• **TASK OBJECTIVE**:
The expected answer is the set of lines in the data below between the line holding "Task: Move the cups" and the line holding "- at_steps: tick", inclusive, written out exactly.

Records excerpted from a collection

════════════════

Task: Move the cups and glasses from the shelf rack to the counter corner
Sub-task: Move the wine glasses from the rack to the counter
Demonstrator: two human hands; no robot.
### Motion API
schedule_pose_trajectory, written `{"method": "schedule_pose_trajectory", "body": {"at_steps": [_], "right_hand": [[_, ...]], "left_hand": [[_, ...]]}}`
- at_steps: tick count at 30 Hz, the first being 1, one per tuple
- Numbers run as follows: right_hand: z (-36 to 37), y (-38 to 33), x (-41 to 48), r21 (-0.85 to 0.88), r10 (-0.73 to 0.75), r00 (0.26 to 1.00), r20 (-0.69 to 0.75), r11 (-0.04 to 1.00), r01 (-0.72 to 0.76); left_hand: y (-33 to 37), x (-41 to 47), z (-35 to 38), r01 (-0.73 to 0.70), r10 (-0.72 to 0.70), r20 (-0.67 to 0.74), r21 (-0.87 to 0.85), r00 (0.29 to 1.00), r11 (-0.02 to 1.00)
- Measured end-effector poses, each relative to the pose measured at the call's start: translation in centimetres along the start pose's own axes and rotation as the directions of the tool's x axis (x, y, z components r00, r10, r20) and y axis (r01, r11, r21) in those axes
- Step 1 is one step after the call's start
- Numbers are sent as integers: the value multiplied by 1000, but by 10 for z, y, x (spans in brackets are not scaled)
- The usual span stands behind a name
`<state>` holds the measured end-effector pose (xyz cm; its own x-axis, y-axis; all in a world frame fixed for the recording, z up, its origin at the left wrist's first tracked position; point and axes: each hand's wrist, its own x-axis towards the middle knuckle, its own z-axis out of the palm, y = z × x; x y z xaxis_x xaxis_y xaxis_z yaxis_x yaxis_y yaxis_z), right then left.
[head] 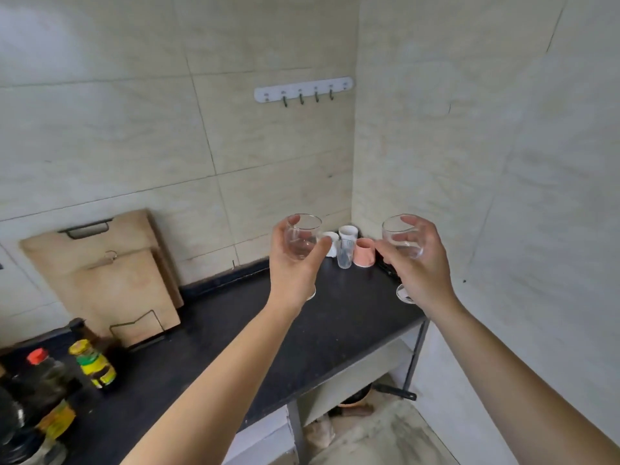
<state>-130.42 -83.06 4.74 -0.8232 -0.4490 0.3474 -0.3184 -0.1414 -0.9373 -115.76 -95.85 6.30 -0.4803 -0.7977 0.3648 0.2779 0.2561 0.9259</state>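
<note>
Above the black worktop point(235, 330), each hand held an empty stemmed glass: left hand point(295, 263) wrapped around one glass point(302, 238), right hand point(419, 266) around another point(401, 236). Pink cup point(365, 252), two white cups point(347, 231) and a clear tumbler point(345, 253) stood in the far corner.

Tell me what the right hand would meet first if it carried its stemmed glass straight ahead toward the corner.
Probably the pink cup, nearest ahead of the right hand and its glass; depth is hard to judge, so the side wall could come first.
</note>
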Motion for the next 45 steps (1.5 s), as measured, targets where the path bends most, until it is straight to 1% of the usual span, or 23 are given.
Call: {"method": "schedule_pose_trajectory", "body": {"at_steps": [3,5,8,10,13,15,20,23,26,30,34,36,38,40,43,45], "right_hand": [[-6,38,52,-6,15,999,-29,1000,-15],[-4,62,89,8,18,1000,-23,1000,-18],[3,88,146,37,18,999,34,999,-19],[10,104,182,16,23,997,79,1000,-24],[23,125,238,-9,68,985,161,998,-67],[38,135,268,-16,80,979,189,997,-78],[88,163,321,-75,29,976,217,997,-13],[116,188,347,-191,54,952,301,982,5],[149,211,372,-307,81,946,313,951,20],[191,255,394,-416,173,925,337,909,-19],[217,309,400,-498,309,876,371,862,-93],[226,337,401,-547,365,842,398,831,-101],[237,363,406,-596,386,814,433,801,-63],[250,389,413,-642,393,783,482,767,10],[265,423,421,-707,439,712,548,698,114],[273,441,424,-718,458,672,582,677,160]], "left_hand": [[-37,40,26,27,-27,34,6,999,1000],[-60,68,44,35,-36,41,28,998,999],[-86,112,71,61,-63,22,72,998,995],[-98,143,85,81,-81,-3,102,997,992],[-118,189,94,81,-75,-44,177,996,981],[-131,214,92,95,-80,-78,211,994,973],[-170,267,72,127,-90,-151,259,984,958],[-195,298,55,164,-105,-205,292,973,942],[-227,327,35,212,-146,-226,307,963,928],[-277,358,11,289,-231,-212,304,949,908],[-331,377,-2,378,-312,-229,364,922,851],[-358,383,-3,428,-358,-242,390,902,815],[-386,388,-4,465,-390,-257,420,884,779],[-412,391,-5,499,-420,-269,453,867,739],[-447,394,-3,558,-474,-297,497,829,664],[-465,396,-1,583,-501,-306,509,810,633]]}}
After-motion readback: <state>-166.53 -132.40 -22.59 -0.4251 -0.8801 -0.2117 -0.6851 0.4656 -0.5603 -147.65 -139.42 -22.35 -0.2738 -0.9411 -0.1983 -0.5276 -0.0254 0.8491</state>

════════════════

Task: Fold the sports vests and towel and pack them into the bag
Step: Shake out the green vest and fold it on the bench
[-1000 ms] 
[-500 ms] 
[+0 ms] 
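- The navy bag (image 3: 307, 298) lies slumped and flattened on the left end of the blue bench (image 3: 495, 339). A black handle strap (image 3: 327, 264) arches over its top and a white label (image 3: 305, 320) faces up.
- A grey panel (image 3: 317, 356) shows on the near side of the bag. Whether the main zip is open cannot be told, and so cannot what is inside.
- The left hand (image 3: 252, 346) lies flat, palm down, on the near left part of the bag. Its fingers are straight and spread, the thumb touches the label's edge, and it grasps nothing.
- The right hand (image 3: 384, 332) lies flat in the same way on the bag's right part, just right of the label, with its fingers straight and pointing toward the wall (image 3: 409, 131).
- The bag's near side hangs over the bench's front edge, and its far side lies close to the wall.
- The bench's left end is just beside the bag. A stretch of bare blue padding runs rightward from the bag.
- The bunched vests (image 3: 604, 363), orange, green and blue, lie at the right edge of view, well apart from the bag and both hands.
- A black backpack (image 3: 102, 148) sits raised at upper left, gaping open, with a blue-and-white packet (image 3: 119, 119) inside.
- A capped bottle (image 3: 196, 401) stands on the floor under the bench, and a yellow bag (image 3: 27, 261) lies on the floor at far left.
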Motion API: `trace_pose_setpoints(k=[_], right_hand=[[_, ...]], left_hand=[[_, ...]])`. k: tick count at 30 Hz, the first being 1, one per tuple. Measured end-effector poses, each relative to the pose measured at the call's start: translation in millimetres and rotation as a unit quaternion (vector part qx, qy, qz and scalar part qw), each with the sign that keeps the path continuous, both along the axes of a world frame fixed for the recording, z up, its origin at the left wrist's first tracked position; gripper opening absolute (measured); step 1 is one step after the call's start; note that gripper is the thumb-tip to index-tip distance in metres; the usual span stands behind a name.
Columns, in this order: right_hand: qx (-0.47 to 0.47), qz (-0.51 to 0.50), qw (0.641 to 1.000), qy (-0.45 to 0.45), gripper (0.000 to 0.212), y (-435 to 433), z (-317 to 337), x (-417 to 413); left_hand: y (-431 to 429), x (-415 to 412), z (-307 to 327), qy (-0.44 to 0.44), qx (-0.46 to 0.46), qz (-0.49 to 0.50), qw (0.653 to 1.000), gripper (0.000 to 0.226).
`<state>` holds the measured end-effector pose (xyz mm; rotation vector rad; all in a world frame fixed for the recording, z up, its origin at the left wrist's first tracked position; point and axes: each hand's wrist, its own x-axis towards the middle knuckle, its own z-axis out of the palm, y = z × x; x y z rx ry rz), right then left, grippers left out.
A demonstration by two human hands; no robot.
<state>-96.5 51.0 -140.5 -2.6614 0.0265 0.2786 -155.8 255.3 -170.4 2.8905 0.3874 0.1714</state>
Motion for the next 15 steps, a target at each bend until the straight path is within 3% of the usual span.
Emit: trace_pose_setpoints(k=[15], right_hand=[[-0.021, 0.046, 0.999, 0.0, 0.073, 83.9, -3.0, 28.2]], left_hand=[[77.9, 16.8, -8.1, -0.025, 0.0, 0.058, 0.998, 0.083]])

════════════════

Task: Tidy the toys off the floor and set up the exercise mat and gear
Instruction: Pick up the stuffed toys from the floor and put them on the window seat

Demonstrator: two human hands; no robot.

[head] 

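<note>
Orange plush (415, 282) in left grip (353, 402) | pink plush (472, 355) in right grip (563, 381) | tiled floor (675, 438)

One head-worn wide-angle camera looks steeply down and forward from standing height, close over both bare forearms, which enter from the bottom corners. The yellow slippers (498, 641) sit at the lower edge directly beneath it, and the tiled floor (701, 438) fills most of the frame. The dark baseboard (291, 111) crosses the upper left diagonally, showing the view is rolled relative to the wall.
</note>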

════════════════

• **RESPONSE FOR THIS EXERCISE**:
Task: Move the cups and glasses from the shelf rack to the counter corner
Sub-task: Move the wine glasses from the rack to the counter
Demonstrator: two human hands; no robot.
### Motion API
schedule_pose_trajectory, written `{"method": "schedule_pose_trajectory", "body": {"at_steps": [_], "right_hand": [[_, ...]], "left_hand": [[_, ...]]}}`
- at_steps: tick count at 30 Hz, the first being 1, one per tuple

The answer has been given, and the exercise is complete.